[Fedora-livecd-list] wireless and liveCD

David Zeuthen davidz at redhat.com
Tue Jan 2 18:16:45 UTC 2007


On Tue, 2007-01-02 at 18:48 +0100, Tony Grant wrote:
> Le mardi 02 janvier 2007 à 12:20 -0500, David Zeuthen a écrit :
> 
> > Rahul already explained why we cannot include this software on the live
> > CD; it's really no different from why we can't include it in Fedora. 
> 
> You just read slashdot? =:-D
> http://hardware.slashdot.org/article.pl?sid=07/01/01/142251
> 
> It isn't practical for a distributed liveCD because ndiswrapper needs
> (on top of 16k kernel stack size) the Windows driver of the particular
> card.

Not sure whether one can even redistribute said Windows drivers but if
you can it's possible to include it on a live CD; just package it up as
RPM's and build your own live CD image. It's definitely not something
you can call an official Fedora live CD though. 

(We probably need to have some guide lines on such live cd's if people
start creating them; most likely something for the FAB to consider.)

> 
> I am a week into using ndiswrapper on FC6 and FC5 machines with two
> different USB WiFi adaptors. It is quite easy thanks to the 16K stack
> kernels provided by linuxant (for the Linksys card on FC6).
> NetworkManager and some modified scripts et voila!

Except what happens when that kernel needs a security fix?

And why is it reasonable for users to use "some modified scripts"?
Networking should just work out of the box, if it doesn't file a bug in
Bugzilla against either NetworkManager or the kernel. 

As I stated earlier, most networking bugs are with the kernel drivers at
this point.

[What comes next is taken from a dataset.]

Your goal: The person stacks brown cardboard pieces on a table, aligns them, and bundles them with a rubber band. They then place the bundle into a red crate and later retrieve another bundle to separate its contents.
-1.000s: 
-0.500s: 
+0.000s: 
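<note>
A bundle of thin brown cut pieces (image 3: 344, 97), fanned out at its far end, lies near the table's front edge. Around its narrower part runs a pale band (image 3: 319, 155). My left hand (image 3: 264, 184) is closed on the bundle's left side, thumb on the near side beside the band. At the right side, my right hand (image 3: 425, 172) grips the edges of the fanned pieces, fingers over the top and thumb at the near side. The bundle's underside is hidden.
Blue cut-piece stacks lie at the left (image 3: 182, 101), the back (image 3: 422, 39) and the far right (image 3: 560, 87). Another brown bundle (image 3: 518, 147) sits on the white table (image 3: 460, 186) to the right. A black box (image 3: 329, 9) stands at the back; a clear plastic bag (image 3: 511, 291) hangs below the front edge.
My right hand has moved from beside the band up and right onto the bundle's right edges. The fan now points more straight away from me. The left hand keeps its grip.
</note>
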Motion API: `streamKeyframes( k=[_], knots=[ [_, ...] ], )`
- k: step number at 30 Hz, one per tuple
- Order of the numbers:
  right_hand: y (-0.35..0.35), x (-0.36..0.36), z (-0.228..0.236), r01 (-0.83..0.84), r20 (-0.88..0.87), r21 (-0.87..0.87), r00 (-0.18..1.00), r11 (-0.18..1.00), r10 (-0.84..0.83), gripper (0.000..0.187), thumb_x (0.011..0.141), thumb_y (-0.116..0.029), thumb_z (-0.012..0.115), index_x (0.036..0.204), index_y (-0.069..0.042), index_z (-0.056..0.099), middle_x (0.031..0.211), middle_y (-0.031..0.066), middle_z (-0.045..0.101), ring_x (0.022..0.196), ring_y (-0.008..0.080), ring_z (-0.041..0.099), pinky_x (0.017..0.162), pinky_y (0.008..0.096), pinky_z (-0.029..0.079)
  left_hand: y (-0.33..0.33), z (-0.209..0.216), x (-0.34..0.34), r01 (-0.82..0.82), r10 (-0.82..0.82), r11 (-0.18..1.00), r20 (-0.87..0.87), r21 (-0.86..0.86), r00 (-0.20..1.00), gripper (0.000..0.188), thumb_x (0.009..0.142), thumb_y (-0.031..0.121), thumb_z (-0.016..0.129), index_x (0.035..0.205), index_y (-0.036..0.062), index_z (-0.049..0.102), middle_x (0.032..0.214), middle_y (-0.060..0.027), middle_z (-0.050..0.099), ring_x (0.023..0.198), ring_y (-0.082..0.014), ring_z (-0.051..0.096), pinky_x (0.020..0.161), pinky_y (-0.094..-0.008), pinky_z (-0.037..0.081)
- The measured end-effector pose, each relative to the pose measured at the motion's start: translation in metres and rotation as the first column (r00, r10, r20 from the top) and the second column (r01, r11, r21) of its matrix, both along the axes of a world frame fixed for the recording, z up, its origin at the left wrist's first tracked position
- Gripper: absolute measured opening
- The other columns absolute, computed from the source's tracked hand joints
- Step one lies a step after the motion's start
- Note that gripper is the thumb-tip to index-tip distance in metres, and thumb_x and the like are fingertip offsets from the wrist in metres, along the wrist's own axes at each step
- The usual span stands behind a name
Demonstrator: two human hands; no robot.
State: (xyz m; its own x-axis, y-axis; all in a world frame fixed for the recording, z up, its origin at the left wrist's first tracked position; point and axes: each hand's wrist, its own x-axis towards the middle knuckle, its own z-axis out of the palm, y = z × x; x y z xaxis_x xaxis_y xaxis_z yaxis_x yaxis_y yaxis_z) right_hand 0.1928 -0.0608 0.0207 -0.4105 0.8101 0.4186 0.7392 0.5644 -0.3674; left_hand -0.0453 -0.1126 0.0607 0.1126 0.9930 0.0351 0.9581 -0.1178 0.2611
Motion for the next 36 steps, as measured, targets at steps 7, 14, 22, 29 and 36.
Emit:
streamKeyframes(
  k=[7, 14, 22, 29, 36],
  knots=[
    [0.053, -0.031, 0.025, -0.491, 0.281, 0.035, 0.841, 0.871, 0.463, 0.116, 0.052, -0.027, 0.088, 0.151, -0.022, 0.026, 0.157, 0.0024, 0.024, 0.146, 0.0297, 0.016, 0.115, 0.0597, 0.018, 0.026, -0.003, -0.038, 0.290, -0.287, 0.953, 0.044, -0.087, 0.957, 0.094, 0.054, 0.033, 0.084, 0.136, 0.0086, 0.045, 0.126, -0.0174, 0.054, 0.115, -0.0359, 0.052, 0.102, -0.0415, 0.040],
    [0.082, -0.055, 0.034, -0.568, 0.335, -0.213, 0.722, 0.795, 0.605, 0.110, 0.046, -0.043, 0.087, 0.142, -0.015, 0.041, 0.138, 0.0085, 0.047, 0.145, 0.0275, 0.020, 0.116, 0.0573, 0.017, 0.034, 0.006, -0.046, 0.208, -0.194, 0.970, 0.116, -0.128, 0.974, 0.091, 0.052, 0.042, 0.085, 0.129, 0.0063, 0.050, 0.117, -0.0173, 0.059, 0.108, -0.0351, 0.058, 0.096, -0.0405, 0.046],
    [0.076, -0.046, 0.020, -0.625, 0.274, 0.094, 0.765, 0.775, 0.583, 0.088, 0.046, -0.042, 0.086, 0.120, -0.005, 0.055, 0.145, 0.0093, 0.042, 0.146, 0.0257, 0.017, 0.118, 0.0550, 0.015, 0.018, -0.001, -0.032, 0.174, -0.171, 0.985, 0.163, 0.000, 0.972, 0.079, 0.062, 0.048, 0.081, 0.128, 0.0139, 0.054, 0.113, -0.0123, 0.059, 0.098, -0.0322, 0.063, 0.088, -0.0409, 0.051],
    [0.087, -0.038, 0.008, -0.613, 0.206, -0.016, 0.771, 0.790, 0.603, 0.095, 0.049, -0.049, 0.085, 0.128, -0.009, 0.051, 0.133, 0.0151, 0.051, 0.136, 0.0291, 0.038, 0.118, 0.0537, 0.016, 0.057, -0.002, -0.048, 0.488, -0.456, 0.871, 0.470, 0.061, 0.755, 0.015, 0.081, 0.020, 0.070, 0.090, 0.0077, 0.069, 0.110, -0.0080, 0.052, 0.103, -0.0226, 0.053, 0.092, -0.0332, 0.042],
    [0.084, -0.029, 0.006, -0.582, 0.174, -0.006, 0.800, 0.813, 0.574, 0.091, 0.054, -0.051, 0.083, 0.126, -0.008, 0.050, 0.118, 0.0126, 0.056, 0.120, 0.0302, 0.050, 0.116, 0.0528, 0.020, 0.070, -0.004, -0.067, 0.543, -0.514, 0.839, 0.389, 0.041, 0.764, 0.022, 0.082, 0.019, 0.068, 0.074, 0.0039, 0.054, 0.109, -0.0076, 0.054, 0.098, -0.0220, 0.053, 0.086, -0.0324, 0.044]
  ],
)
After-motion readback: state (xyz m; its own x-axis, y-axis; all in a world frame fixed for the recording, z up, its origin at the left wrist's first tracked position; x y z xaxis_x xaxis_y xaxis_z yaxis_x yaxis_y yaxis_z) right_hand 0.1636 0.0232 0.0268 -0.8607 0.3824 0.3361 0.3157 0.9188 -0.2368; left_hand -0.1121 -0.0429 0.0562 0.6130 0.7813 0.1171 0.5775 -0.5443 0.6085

It's really really easy: just get hardware with a working
driver and things "Just Work".

> I am having more problems with the Mac G3 in my sons room which will
> require an EN->WiFi bridge as simple solution.

Well, it's true that it's a royal pain to use binary drivers especially
with Fedora as we don't bend over (unlike some other distros who cares
more about their amount of users, much less about freedom) and include
these things with the OS. I know it's really easy to say "just buy
hardware that is supported by Linux" and, at this point, it's all we can
say. Sorry.

The Fedora Live CD is not different from normal Fedora installs and it
shouldn't be really. Hopefully in some star trek future most hardware
out there in the hands of consumers will just work. We're just not there
yet. 

Perhaps it would be good if Fedora (and others) were better about having
a compatibility list of the good stuff to buy.